Cross-border disputes in the EU
Etablissement : Faculté de Droit – Lille et Issy-les-Moulineaux
Langue : Anglais
Formation(s) dans laquelle/lesquelles le cours apparait :
Période : S1
- Private international law (civil and commercial matters).
- EU law (foundations).
- Civil Procedure (foundations).
The seminar examines the current framework of civil judicial cooperation within the EU and aims to provide students with the theoretical bases needed to understand the challenges associated with cross-border litigation and the responses formulated by the European legislature in order to address them. The course will also give students practical tools for designing effective litigation strategies for the cross-border enforcement of claims, such as how to recover debts from foreign defendants, how to resolve consumer disputes, or how to recognise and enforce foreign judgments and extrajudicial titles. By the end of the course, students will have a better understanding of the rules and procedures that determine which court should hear their case, as well as the principles governing the circulation of titles across Member States.
The seminar will be divided into four parts, each of them addressing a subset of real-life legal issues that might arise in the context of cross-border civil and commercial litigation.
Part I (Classes 1 and 2) will describe the complex landscape of European rules on cross-border litigation, including both the Brussels bis Regulation and the so-called 2nd generation instruments for cross-border enforcement (EEO, EPO, ESCP, and EAPO), and examine the advantages and drawbacks resulting from the significant overlaps among these different legal regimes.
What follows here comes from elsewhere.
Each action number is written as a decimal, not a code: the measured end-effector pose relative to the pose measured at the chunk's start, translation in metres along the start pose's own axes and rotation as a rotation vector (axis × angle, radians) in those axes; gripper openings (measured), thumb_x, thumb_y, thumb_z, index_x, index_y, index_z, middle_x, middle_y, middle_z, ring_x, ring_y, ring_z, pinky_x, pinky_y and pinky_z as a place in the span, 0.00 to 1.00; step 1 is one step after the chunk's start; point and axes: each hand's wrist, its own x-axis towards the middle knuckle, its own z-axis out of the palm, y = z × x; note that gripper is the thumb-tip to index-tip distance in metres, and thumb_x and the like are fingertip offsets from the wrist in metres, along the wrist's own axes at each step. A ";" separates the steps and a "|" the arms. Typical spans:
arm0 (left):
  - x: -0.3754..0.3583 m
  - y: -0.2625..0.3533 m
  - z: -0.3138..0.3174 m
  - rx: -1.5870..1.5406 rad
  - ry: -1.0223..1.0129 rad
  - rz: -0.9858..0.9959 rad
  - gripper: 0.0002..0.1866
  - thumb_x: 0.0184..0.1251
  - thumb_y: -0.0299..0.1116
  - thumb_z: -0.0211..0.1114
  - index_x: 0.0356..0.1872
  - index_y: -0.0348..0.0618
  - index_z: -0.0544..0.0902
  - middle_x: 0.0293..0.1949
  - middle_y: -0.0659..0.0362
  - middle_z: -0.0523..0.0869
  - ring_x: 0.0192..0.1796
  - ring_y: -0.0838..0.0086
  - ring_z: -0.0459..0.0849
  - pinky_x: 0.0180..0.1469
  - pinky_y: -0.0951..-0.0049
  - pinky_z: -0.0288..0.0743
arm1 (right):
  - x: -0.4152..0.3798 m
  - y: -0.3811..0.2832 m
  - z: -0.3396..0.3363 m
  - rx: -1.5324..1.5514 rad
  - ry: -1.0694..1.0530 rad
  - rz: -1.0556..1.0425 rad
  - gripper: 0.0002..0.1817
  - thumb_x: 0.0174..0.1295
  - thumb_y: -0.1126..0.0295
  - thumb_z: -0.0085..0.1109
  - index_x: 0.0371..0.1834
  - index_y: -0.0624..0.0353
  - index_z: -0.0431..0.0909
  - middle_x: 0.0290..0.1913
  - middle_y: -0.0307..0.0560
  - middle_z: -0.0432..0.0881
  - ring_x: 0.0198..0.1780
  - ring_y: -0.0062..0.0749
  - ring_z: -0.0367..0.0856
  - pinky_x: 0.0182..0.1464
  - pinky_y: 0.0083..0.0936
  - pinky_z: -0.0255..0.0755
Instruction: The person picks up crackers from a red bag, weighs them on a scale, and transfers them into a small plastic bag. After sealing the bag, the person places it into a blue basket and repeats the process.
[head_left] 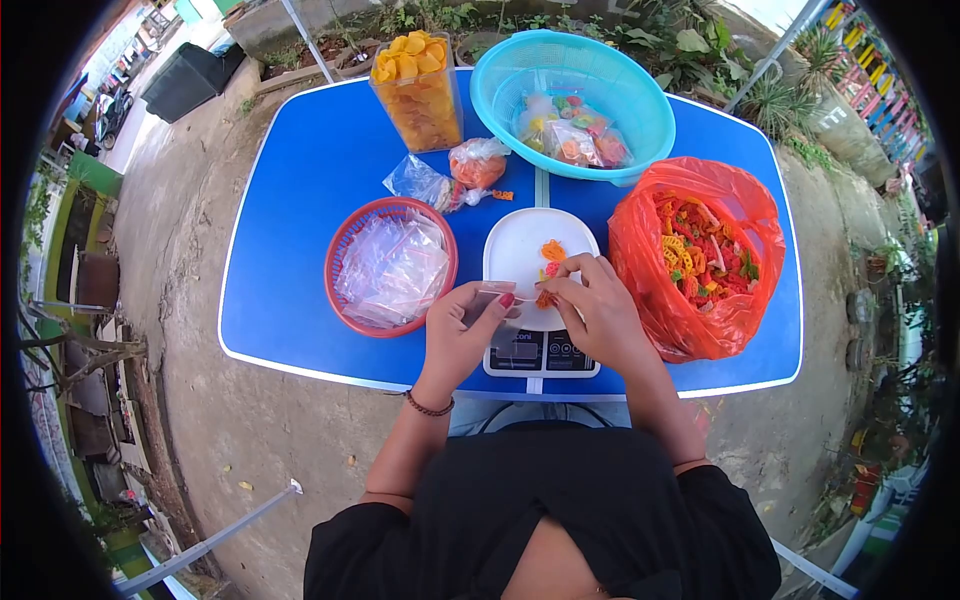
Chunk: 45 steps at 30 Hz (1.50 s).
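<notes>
A small clear bag is hanging from the left hand, over the scale at the middle of the table's near edge. It is looking thin and soft, so I am judging it light, slippery and easy to crumple; the rim of its mouth is probably offering the best hold. The colourful snacks are lying on the scale; they are likely light and fragile, so they are asking for a gentle pinch. The left hand is nearly closing, thumb and fingers pinching the clear bag. The right hand is hovering half curled, its thumb and forefinger almost meeting near an orange piece; whether they are gripping something, I cannot tell.
</notes>
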 end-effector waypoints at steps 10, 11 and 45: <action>0.000 0.003 0.008 -0.102 0.008 -0.048 0.12 0.79 0.30 0.60 0.54 0.32 0.83 0.46 0.49 0.91 0.46 0.69 0.92 0.47 0.74 0.84 | 0.000 0.007 0.006 0.017 0.036 0.008 0.08 0.56 0.76 0.68 0.39 0.56 0.84 0.43 0.44 0.80 0.50 0.45 0.75 0.56 0.39 0.71; -0.001 0.002 0.008 -0.095 0.016 -0.046 0.12 0.78 0.29 0.62 0.54 0.32 0.83 0.45 0.50 0.91 0.45 0.70 0.92 0.47 0.74 0.84 | -0.001 0.006 0.005 0.060 0.078 -0.009 0.09 0.56 0.77 0.68 0.40 0.57 0.84 0.43 0.44 0.81 0.50 0.44 0.77 0.55 0.37 0.72; -0.006 0.000 0.020 -0.394 -0.022 -0.029 0.15 0.78 0.34 0.63 0.57 0.35 0.82 0.51 0.49 0.90 0.51 0.63 0.91 0.51 0.70 0.86 | -0.018 0.018 0.020 0.029 0.141 0.226 0.18 0.54 0.80 0.70 0.50 0.62 0.82 0.40 0.47 0.81 0.42 0.38 0.81 0.44 0.32 0.75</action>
Part II (Classes 3 and 4) will explain how sophisticated parties may take into account rules on choice-of-court agreements and cross-border enforcement in order to devise effective litigation strategies.
Part III (Classes 5 and 6) will then dynamically address some concrete examples of articulation between several European instruments in cross-border litigation, by singling out the case of default judgments and consumer litigation.
Finally, Part IV (Classes 7 and 8) will provide an overview of the European rules applicable to interim relief and evidence gathering in the EU.